Hello @Bhawna, out of these in which ques you were using big factorials concept the one you tagged ??
No big Factorials is not the topic ,these are questions from other test ,I got TLE in 3 question Help me to optimize.
Tell the logic and what were you doing code ??
I was doing bruteforce .
I was taking xor Of 2 elements and then putting new element in vector and repeating it k times
Just try to observe the pattern, after 1 operation the first element will be a1^a2
after 3 operations the first element will be a1^a2^a3^a4
after 7 operations the first element will be a1^a2^a3^a4^a5^a6^a7^a8
after 15 operations the first element will be a1^a2^a3^a4^a5^a6^a7^a8^a9^a10^a11^a12^a13^a14^a15^a16
So may be you are also observing a pattern here after k = 2^x-1 operations the element value will become the xor of all the elements from ai…ai+k
After this if the k is greater than some 2^x-1 we can replace our array with the new one and reduce the value of k as well to k -= 2^x-1 and then start doing operations on the new one.

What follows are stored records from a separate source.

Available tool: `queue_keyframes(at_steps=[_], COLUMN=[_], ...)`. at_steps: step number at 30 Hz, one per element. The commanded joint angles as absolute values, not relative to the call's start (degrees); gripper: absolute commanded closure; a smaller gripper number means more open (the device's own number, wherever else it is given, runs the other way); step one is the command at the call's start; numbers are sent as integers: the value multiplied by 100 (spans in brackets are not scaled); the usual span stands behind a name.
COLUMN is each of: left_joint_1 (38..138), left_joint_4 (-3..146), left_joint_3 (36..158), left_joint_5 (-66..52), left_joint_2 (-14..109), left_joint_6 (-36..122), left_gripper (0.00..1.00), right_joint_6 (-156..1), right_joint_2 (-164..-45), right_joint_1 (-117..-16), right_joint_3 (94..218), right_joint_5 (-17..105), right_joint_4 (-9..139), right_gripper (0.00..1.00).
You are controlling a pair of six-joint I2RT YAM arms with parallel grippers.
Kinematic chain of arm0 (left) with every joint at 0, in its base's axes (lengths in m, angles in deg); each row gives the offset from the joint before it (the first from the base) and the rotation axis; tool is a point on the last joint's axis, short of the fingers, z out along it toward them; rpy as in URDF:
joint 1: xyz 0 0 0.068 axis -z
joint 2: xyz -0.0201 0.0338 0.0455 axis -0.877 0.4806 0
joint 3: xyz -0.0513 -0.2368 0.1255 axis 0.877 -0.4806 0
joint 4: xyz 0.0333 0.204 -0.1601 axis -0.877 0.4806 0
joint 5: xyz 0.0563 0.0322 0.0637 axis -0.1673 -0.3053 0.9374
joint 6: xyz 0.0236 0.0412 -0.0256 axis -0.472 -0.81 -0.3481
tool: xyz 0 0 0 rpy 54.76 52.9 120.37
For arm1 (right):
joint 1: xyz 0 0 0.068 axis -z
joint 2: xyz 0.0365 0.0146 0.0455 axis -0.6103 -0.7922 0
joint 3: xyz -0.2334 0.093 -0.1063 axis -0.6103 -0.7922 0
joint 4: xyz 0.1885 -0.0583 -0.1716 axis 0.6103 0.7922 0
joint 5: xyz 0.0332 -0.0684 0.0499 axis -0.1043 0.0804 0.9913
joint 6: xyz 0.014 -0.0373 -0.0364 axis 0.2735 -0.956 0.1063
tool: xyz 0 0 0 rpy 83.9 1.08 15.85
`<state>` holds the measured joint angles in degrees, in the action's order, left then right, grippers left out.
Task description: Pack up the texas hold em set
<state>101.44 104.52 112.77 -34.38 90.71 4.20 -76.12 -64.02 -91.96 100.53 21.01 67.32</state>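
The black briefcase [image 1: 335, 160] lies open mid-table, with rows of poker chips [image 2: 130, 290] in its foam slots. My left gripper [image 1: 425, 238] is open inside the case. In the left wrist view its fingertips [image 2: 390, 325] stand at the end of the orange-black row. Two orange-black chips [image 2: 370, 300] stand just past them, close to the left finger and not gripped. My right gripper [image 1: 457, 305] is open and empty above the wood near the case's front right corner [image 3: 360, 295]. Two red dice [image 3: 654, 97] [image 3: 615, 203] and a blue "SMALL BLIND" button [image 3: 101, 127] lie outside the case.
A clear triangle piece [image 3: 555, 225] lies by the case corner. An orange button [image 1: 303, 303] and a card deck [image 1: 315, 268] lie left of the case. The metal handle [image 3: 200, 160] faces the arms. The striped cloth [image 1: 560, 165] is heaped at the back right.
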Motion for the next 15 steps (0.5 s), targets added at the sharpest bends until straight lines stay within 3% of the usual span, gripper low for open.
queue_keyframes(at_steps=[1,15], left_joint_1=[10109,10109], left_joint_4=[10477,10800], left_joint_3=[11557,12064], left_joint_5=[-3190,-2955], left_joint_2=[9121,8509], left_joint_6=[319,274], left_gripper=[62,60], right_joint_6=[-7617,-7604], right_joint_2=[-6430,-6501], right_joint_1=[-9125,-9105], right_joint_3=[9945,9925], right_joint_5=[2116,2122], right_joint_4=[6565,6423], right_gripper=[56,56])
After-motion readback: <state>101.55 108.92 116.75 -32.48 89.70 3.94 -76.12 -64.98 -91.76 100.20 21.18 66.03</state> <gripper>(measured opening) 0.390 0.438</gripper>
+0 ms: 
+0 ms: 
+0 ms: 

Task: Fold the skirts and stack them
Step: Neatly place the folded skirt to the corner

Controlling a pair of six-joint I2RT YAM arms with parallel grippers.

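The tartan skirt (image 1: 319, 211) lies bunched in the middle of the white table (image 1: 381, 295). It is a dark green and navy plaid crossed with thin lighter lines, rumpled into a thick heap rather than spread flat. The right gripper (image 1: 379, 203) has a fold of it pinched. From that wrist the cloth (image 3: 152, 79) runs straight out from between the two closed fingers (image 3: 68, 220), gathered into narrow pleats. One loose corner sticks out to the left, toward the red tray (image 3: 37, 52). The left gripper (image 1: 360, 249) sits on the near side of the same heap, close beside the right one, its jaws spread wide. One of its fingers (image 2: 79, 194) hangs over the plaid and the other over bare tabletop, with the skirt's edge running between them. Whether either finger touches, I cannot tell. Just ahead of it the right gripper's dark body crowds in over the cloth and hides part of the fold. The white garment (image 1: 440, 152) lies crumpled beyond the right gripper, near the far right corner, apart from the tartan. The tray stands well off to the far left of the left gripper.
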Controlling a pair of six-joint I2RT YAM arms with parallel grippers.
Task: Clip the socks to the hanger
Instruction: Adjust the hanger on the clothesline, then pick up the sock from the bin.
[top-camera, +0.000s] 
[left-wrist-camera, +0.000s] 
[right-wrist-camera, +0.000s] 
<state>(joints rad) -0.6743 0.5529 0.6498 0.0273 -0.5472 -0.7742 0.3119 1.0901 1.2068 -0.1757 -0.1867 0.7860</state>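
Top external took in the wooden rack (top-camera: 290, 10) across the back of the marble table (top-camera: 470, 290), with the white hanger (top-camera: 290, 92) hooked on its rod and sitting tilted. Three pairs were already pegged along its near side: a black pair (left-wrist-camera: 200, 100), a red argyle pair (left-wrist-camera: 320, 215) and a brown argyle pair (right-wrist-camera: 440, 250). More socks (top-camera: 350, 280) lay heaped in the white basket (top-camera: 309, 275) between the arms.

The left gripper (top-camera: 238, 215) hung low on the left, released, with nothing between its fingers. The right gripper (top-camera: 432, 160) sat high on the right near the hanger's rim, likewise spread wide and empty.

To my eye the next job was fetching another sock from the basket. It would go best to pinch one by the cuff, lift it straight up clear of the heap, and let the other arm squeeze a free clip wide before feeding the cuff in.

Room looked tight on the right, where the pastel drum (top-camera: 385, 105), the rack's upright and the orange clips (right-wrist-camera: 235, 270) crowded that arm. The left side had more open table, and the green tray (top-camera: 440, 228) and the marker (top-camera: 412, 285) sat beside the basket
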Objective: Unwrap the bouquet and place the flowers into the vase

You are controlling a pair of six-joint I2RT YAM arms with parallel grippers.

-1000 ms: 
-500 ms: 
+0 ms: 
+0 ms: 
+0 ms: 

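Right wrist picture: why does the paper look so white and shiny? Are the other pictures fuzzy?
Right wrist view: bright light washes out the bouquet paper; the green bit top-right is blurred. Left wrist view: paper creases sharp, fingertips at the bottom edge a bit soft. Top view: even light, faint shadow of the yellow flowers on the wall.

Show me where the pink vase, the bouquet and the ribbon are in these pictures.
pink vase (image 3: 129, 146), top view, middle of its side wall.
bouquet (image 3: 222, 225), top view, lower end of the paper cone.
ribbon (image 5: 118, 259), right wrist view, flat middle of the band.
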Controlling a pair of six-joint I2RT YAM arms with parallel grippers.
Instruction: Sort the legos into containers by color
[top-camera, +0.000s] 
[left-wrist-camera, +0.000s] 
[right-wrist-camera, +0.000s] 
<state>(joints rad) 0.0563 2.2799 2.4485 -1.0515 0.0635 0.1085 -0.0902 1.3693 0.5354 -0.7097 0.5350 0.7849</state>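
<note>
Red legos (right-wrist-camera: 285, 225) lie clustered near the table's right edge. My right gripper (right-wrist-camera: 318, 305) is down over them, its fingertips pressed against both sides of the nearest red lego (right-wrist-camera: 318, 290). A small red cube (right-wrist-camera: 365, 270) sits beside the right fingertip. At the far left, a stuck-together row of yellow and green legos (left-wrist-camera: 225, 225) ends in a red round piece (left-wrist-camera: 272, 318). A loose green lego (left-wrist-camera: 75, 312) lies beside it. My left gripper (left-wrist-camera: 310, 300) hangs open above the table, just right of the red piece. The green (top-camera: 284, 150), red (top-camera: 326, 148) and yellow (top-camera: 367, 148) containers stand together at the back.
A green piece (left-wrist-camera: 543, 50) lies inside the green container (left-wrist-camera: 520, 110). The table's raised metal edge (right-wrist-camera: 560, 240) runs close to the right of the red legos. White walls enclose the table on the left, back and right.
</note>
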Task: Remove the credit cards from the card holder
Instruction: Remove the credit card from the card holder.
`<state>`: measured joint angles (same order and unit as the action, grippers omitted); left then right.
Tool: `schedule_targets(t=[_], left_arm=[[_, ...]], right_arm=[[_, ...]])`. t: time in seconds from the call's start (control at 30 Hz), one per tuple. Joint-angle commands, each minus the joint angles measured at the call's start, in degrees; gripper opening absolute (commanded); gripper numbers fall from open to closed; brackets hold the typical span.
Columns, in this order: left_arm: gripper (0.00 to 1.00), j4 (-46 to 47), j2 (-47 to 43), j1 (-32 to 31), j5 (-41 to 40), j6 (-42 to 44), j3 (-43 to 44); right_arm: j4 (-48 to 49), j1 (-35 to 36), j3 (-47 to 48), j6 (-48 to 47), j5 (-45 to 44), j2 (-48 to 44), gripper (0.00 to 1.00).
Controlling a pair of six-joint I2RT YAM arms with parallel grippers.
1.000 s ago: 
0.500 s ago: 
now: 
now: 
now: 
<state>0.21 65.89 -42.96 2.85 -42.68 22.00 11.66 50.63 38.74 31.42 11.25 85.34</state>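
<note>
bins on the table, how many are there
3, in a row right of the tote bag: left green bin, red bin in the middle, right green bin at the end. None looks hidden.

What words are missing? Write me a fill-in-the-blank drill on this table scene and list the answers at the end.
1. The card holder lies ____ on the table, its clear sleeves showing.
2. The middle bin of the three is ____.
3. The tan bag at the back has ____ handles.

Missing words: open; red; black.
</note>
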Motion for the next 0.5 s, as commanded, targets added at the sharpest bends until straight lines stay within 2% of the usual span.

I didn’t understand this part.
Sir,I also didn’t understand 2nd question that how to minimize number of matches to finish the tournament and what should be the correct arrangement to do so?
Have you tried by writing what will be the result after k operations? Pls, do this for k = 15 or k = 7. Some type of pattern you will see.
I got that for odd number of operations or odd value of k ,we will get element as xor of (ai to ak+1) element ,But for Even K ,I am having problem
We can break into odd nos. in that form 2^x-1
What I understood that if k is even then we will do 1 operation and now value of k =k-1 which is odd and now we will do same thing what we are doing for odd??
Correct me if I am wrong
Answer this also
Pls refer this for 3rd ques …
And for 2nd ques we can see that if we try to divide the members equally then we can have the optimal arrangement and can always be sure with that arrangement as we are trying to divide the teams to be equal. And a match takes 30 mins. and so if we consider X hours then we can have total 2X matches. And so on we just need to check if 2X >= log2(n) if yes return 1 else 0.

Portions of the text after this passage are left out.